What is expected: The result should be the listing below, restated exactly, with its pictures left out.

Source material:
━━━

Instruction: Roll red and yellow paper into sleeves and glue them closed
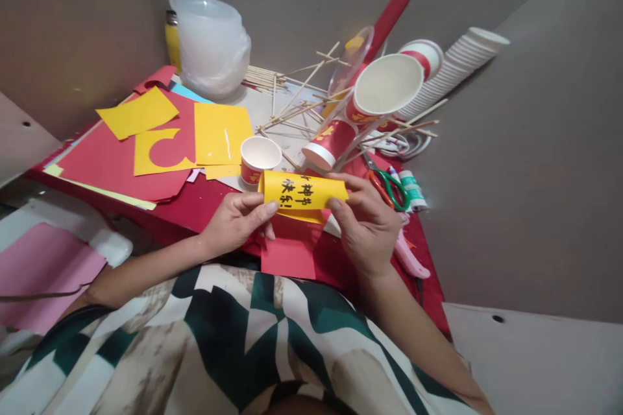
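Observation:
Between my two hands is a piece of yellow paper (306, 193) with black handwritten characters, bent over into a loose roll. My left hand (238, 220) pinches its left end between thumb and fingers. At the right end my right hand (366, 220) grips it, thumb on the front and fingers behind. Just behind the roll stands a small red and white paper cup (260, 159). Red paper (288, 259) lies below the roll at the table's front edge.
Red and yellow sheets (117, 162) spread over the left. A white plastic tub (209, 45) stands behind them. Wooden sticks joined into a frame (302, 110), red cups (389, 87) and a leaning cup stack (452, 68) fill the right. Scissors (389, 187) and a pink tool (409, 256) lie at right.

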The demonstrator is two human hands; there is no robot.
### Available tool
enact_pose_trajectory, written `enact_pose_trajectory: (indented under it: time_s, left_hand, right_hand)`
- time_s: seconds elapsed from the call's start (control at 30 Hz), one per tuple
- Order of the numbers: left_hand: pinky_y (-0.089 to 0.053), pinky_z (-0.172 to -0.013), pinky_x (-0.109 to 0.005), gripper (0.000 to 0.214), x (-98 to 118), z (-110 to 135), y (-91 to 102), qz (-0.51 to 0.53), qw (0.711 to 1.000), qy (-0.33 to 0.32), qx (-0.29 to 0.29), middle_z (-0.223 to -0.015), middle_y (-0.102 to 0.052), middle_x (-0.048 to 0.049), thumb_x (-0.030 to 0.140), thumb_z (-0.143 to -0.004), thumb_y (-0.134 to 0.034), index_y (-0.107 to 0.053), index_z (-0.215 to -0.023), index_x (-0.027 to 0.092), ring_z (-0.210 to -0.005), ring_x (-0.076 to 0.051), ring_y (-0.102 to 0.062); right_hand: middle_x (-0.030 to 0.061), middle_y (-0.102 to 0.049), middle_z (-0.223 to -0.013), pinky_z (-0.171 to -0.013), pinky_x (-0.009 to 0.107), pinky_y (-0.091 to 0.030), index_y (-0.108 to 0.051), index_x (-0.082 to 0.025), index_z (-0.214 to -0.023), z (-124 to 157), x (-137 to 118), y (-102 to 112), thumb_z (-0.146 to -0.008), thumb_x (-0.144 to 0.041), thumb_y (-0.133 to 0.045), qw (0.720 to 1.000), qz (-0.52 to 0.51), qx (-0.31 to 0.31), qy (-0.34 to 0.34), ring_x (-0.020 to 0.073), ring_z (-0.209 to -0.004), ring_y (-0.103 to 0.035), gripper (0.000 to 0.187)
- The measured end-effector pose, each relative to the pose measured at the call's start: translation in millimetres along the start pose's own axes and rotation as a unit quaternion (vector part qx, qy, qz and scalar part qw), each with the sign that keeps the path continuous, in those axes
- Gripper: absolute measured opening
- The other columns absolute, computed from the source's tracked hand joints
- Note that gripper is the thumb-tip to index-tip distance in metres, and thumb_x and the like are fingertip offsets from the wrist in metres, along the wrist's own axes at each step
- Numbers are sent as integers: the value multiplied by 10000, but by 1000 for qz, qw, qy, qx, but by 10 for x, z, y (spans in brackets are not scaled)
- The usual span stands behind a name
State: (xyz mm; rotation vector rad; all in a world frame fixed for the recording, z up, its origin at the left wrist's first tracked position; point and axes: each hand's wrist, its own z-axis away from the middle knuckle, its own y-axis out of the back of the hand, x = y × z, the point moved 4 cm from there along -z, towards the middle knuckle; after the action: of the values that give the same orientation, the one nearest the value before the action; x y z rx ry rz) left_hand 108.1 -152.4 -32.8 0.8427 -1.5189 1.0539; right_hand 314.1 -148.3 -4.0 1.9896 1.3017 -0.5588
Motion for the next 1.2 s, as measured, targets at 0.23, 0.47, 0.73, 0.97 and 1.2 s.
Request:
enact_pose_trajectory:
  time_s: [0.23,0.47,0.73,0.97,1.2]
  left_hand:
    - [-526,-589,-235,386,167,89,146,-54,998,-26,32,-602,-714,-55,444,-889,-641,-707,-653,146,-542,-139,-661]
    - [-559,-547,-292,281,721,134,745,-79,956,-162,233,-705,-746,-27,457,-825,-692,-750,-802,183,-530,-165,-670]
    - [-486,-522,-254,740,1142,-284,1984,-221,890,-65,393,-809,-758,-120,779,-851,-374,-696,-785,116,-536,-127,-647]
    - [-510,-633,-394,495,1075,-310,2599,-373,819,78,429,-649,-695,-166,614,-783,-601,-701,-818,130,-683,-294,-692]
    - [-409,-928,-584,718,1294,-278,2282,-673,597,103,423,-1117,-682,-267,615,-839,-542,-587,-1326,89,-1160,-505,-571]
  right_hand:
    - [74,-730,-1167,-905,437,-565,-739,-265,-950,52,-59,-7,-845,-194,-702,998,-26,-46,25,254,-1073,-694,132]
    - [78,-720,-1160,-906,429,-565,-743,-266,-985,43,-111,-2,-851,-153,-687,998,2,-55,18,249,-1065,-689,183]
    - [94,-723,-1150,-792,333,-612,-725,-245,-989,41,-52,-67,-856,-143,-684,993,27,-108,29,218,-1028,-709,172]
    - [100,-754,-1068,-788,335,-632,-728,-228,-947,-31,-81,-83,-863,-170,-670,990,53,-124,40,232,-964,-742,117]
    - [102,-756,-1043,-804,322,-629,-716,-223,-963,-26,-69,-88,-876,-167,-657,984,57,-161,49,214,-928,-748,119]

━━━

Exercise solution:
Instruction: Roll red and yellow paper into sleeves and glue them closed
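Observation:
Between my two hands is a piece of yellow paper (306, 193) with black handwritten characters, bent over into a loose roll. My left hand (238, 220) pinches its left end between thumb and fingers. At the right end my right hand (366, 220) grips it, thumb on the front and fingers behind. Just behind the roll stands a small red and white paper cup (260, 159). Red paper (288, 259) lies below the roll at the table's front edge.
Red and yellow sheets (117, 162) spread over the left. A white plastic tub (209, 45) stands behind them. Wooden sticks joined into a frame (302, 110), red cups (389, 87) and a leaning cup stack (452, 68) fill the right. Scissors (389, 187) and a pink tool (409, 256) lie at right.
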
The demonstrator is two human hands; there is no robot.
### Available tool
enact_pose_trajectory, written `enact_pose_trajectory: (indented under it: time_s, left_hand, right_hand)`
- time_s: seconds elapsed from the call's start (control at 30 Hz), one per tuple
- Order of the numbers: left_hand: pinky_y (-0.089 to 0.053), pinky_z (-0.172 to -0.013), pinky_x (-0.109 to 0.005), gripper (0.000 to 0.214), x (-98 to 118), z (-110 to 135), y (-91 to 102), qz (-0.51 to 0.53), qw (0.711 to 1.000), qy (-0.33 to 0.32), qx (-0.29 to 0.29), middle_z (-0.223 to -0.015), middle_y (-0.102 to 0.052), middle_x (-0.048 to 0.049), thumb_x (-0.030 to 0.140), thumb_z (-0.143 to -0.004), thumb_y (-0.134 to 0.034), index_y (-0.107 to 0.053), index_z (-0.215 to -0.023), index_x (-0.027 to 0.092), ring_z (-0.210 to -0.005), ring_x (-0.076 to 0.051), ring_y (-0.102 to 0.062); right_hand: middle_x (-0.030 to 0.061), middle_y (-0.102 to 0.049), middle_z (-0.223 to -0.013), pinky_z (-0.171 to -0.013), pinky_x (-0.009 to 0.107), pinky_y (-0.091 to 0.030), index_y (-0.108 to 0.051), index_x (-0.082 to 0.025), index_z (-0.214 to -0.023), z (-124 to 157), x (-137 to 118), y (-102 to 112), thumb_z (-0.146 to -0.008), thumb_x (-0.144 to 0.041), thumb_y (-0.133 to 0.045), qw (0.720 to 1.000), qz (-0.52 to 0.51), qx (-0.31 to 0.31), qy (-0.34 to 0.34), ring_x (-0.020 to 0.073), ring_z (-0.209 to -0.004), ring_y (-0.103 to 0.035), gripper (0.000 to 0.187)
- The measured end-effector pose, each relative to the pose measured at the call's start: translation in millimetres along the start pose's own axes and rotation as a unit quaternion (vector part qx, qy, qz and scalar part qw), each with the sign that keeps the path continuous, in those axes
- Gripper: absolute measured opening
- The other columns absolute, computed from the source's tracked hand joints
- Note that gripper is the thumb-tip to index-tip distance in metres, and thumb_x and the like are fingertip offsets from the wrist in metres, along the wrist's own axes at each step
- Numbers are sent as integers: the value multiplied by 10000, but by 1000 for qz, qw, qy, qx, but by 10 for x, z, y (spans in brackets are not scaled)
- The usual span stands behind a name
State: (xyz mm; rotation vector rad; all in a world frame fixed for the recording, z up, its origin at the left wrist's first tracked position; point and axes: each hand's wrist, its own z-axis away from the middle knuckle, its own y-axis out of the back of the hand, x = y × z, the point moved 4 cm from there along -z, towards the middle knuckle; after the action: of the values that give the same orientation, the one nearest the value before the action; x y z rx ry rz) left_hand 108.1 -152.4 -32.8 0.8427 -1.5189 1.0539; right_hand 314.1 -148.3 -4.0 1.9896 1.3017 -0.5588
Motion for the next 1.2 s, as measured, targets at 0.23, 0.47, 0.73, 0.97 and 1.2 s.
Request:
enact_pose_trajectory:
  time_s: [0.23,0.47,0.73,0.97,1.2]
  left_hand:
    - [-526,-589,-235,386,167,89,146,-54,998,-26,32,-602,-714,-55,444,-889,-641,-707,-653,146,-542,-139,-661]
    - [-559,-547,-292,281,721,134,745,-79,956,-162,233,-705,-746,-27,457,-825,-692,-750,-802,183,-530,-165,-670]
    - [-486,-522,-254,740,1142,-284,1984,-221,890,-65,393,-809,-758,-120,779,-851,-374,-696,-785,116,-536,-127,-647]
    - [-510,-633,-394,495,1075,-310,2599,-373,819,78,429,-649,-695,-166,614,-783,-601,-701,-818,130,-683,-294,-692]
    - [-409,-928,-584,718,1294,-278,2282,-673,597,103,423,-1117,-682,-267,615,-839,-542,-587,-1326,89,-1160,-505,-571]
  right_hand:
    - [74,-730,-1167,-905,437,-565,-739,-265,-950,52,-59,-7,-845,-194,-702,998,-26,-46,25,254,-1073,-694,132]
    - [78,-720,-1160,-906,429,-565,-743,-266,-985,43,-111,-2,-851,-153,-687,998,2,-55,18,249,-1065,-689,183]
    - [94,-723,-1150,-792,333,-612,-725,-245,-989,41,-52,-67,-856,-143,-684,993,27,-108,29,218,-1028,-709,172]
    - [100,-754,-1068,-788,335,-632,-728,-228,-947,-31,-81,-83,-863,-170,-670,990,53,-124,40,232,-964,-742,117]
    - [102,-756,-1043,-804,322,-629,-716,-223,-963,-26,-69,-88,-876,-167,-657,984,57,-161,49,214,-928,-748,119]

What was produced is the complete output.